Clarice Mahadewala Kumarihamy is Sonny’s mother, the matriarch of the Mahadewala Walauwa of Kandy in Sri Lanka and a believer in demonry and necromancy. She is the anti-heroine of the story whose wickedness runs to the core of her being. For her, like Greene’s Pinkie, it is a role essential to be played for the world to make sense:
“The Kumarihamy recognized it was tough being wicked all the time—but someone had to do it. If wickedness and evil did not exist, you would be forced to invent them, if only to highlight and burnish that much duller alternative, the concept of good. Good without evil was like day without night; in other words, no day at all. Where would we all end up if we went round drooling goodwill at each other out of the corners of our mouths?”
The Kumarihamy grips hard at the tethers of a fading glorious past, while her only offspring, Sonny, goes off to Oxford to wrench himself from his Kandyan roots where “conventional religions were happy bedfellows of prehistoric rites”, escape the demons inhabiting him, and be away from his mother’s dubious affections.
But demons are not hard to get way from. Lurking in the hallowed chapels of Oxford is the Devil himself sent Upstairs on a recruitment drive, for the affairs of Hell were going astray. He chances upon the hymn “From Greenland’s Icy Mountain”:
What though the spicy breezes blow o’er Ceylon’s isle
Though every prospect pleases, and only man is vile.

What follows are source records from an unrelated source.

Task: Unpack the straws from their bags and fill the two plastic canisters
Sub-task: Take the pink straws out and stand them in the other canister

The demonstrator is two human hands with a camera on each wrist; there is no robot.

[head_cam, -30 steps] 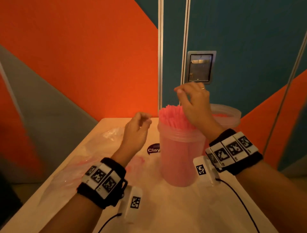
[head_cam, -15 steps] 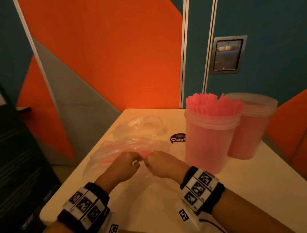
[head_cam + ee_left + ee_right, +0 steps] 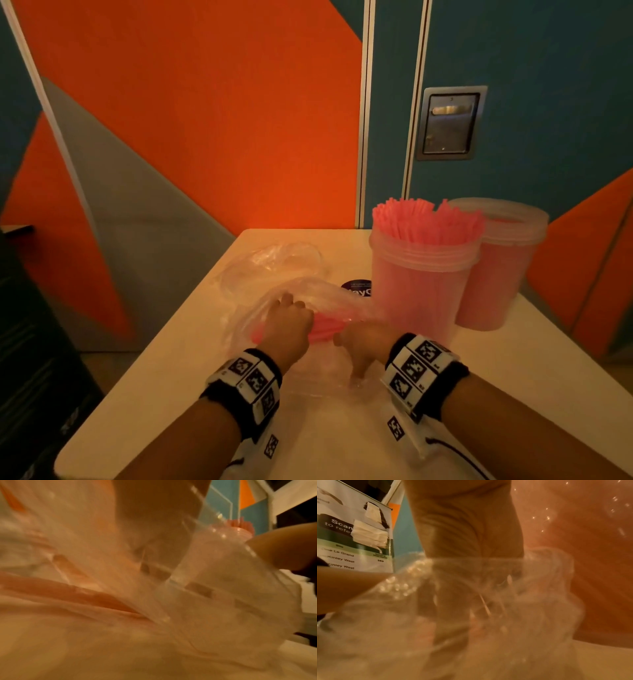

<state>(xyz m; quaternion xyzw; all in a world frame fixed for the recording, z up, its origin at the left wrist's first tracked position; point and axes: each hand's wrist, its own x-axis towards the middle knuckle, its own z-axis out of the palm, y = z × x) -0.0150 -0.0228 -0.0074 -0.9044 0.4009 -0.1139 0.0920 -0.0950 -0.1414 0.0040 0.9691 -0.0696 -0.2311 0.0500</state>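
Observation:
A clear plastic bag (image 3: 318, 291) with a bundle of pink straws (image 3: 323, 327) lies on the white table (image 3: 513, 359) between my hands. My left hand (image 3: 289, 323) is curled on the bag's left part, over the straws. My right hand (image 3: 363, 346) pinches the bag's near edge, fingers pointing down. The wrist views show blurred plastic film (image 3: 223, 588) (image 3: 505, 601) round the fingers. Right of the hands stands an open canister (image 3: 424, 274) packed with upright pink straws. Behind it a second canister (image 3: 503, 267) wears a lid.
An empty crumpled clear bag (image 3: 274, 263) lies at the table's far left. A dark round sticker (image 3: 358, 286) sits beside the near canister. The wall stands right behind the table. A dark seat (image 3: 34, 359) is off the table's left edge.
My right hand came down from the straws in the near canister to the bag. Both hands met at the bag's mouth and have since drawn apart along it.

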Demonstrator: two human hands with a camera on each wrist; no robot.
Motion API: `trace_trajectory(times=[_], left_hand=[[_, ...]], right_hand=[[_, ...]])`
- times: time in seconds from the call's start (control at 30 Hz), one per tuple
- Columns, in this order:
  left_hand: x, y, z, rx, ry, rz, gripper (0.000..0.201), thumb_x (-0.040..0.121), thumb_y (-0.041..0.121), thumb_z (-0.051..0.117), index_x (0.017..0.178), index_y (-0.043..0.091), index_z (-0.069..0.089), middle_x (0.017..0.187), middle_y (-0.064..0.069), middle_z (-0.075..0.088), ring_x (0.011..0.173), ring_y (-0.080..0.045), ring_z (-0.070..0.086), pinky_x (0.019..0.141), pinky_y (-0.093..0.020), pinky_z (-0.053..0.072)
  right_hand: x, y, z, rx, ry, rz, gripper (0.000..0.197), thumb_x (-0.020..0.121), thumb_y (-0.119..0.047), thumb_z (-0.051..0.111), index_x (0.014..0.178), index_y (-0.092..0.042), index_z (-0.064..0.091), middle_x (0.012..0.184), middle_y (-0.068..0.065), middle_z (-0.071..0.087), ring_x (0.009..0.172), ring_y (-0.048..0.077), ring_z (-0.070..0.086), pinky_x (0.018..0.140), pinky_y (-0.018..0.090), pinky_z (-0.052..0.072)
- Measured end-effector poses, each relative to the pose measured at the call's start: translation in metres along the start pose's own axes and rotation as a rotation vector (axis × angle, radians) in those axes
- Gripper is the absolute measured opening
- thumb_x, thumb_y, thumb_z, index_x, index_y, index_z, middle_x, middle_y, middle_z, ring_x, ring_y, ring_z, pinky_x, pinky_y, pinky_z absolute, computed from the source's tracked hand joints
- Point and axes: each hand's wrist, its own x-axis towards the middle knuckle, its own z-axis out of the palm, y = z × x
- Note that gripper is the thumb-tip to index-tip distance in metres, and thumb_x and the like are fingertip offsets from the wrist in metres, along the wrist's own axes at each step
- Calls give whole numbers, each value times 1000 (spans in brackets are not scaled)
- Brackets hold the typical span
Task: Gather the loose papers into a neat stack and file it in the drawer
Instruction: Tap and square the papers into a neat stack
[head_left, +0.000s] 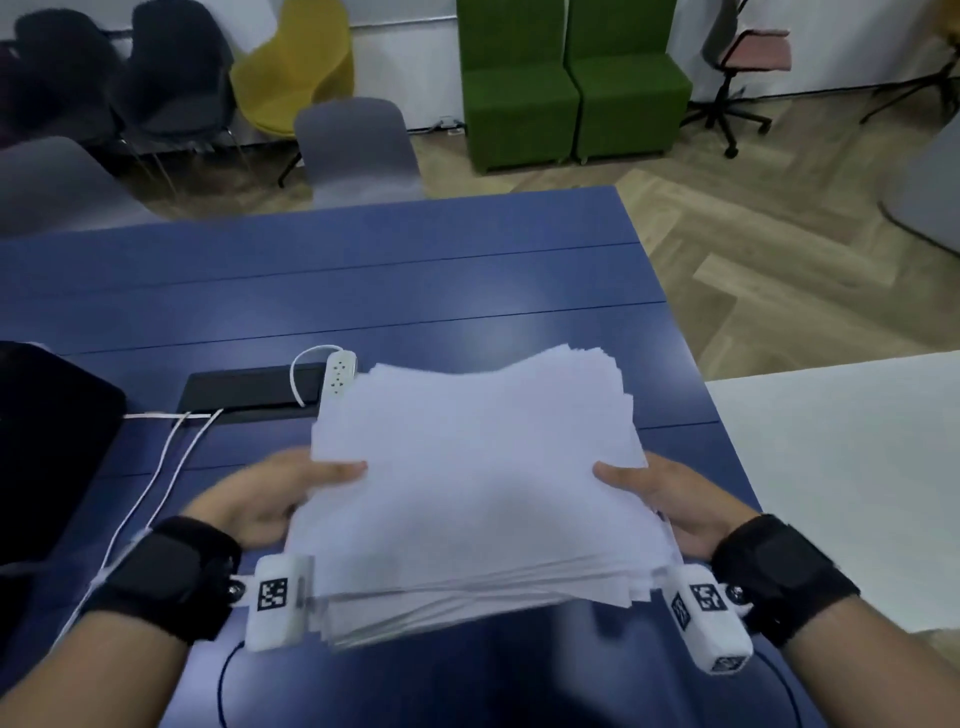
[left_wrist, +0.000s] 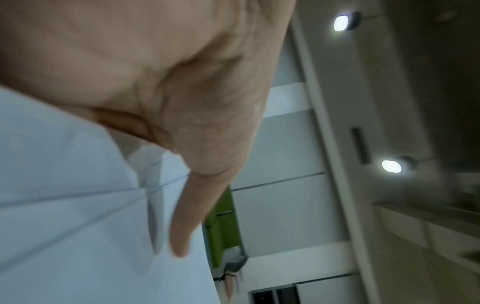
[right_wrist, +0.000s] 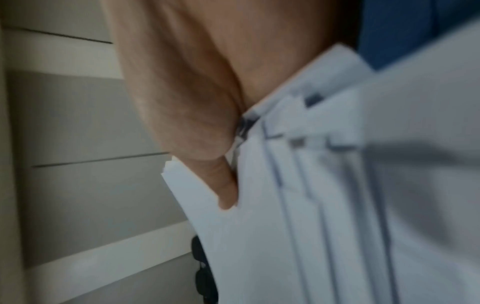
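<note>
We hold the stack of papers (head_left: 478, 483) between both hands above the blue bench (head_left: 363, 270), lifted clear of its surface. Our left hand (head_left: 265, 499) grips the stack's left edge, thumb lying flat on the top sheet and the fingers hidden beneath. Our right hand (head_left: 670, 504) grips the stack's right edge the same way, thumb on top. The sheets are unevenly aligned: their far edges fan out and the near edges show staggered layers. Just beyond the stack's far left corner a white power strip (head_left: 340, 374) lies on the bench, beside a black cable hatch (head_left: 249, 387). White cables (head_left: 156, 478) run left of the stack, and a white surface (head_left: 841, 467) lies to its right.
</note>
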Motion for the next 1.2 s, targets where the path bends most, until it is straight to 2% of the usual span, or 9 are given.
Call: trace_trajectory(times=[0.17,0.27,0.37,0.47,0.57,0.73,0.93,1.07,1.2], left_hand=[[18,-55,2,115,31,26,43,99,4,70,141,13,64,128,-8,78,119,-32,75,112,-55,51],[21,-57,1,73,140,308,43,100,10,70,142,18,63,133,-1,76,123,-24,73,110,-49,53],[17,-56,7,25,325,573,35,98,9,71,133,14,69,126,0,79,117,-11,74,98,-25,58],[30,-65,14,150,463,634,26,99,1,70,123,11,71,103,18,80,96,11,71,84,-5,52],[54,-82,19,210,454,584,25,100,2,70,124,5,70,86,28,78,82,8,71,77,-20,57],[81,-94,11,140,347,502,78,77,29,96,142,23,54,134,-1,73,123,-18,71,97,-39,61],[72,-65,28,11,553,657,72,75,50,84,132,19,53,124,8,64,124,-20,62,88,-12,52],[52,-33,42,660,770,1063,93,82,66,76,150,8,49,151,-5,53,146,-24,48,126,-52,31],[43,-11,105,1247,621,1246,96,89,70,67,158,6,46,166,-10,43,159,-30,33,125,-72,13]], right_hand=[[3,28,-3,-113,63,104,43,96,-8,70,138,-3,62,132,17,72,123,38,68,115,56,45],[1,15,12,-192,99,-147,38,97,-3,68,134,-7,64,129,11,74,118,30,72,102,45,56],[-1,0,26,-417,281,-504,21,93,-2,72,112,6,71,107,6,82,82,9,77,75,34,57],[16,4,30,-657,269,-755,22,89,7,75,108,-4,77,105,-10,80,97,1,74,88,27,57],[54,34,9,-718,358,-689,23,89,-10,81,112,-12,78,110,0,80,105,18,74,92,36,56],[91,65,-11,-550,491,-501,18,84,-8,85,100,-13,78,88,4,79,75,13,62,66,21,51],[94,55,-25,-506,467,-502,27,79,-9,90,103,-11,79,100,7,82,84,10,70,80,21,56],[91,56,-30,-545,446,-468,19,79,-6,89,94,-6,77,83,2,74,71,8,62,70,22,50],[84,60,-28,-543,405,-478,18,81,0,86,94,2,74,85,15,75,70,8,62,67,15,50]])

He overhears a conversation of a young couple about Kandy and decides to try out his evil prospects in the midst of the tropical climate of Sri Lanka. In all his stories, Ferrey follows a circular plot: coming back to where it all begins, the karmic circle. Unwittingly, Sonny hands over his fate to the Devil.Although, he flies off to Oxford, fate brings him back to Kandy, in the eye of the storm. The Devil unleashes his macabre schemes on the Kumarihamy’s grand and crumbling household, much to the chagrin of Lord Bhairava, the “true ruler of evil” in Kandy. They clash, the hoof-footed dressed-in-red Devil from the Old Testament with his sardonic manners and the colorful four-headed and ill-tempered Bhairava from the Vedas.
Suffused in Ferrey’s ironic humor, The Ceaseless Chatter of Demons is perplexing as the central character Sonny himself. Sonny is caught between the old and the new: his English life with his privileged American wife and the ancestral home back in Kandy, the one he tries to run away from and yet yearns for. He tries to reconcile the concept of good and evil of his adoptive country and the country he left behind: a Western detached nuanced idea as opposed to a clear segregated demons-and-angels idea of the East. Unlike Rose in Brighton Rock, Sonny’s ideas of good and evil, right and wrongs are convoluted:
As for this question of evil, I had been taught by the Church that you never achieve a good result through evil means. This worries me deeply; was it worth shooting one man to save the lives of a hundred others? If not, then how could you justify war? [ … ] And how about the reverse: could you, with the best of intentions, end up accidentally committing evil? If so, did the evil of the deed rub off on you, did your Teflon-coated goodness leave you pure even if the deed itself were dire?
The truth Sonny learns is far from beautiful; it is as ugly as the untruth. Ferrey’s characters show, it is not just the inherently wicked who are culpable of wrongdoing. However, unlike real life, they find redemption and perfect poetic justice prevails. That’s fiction for you.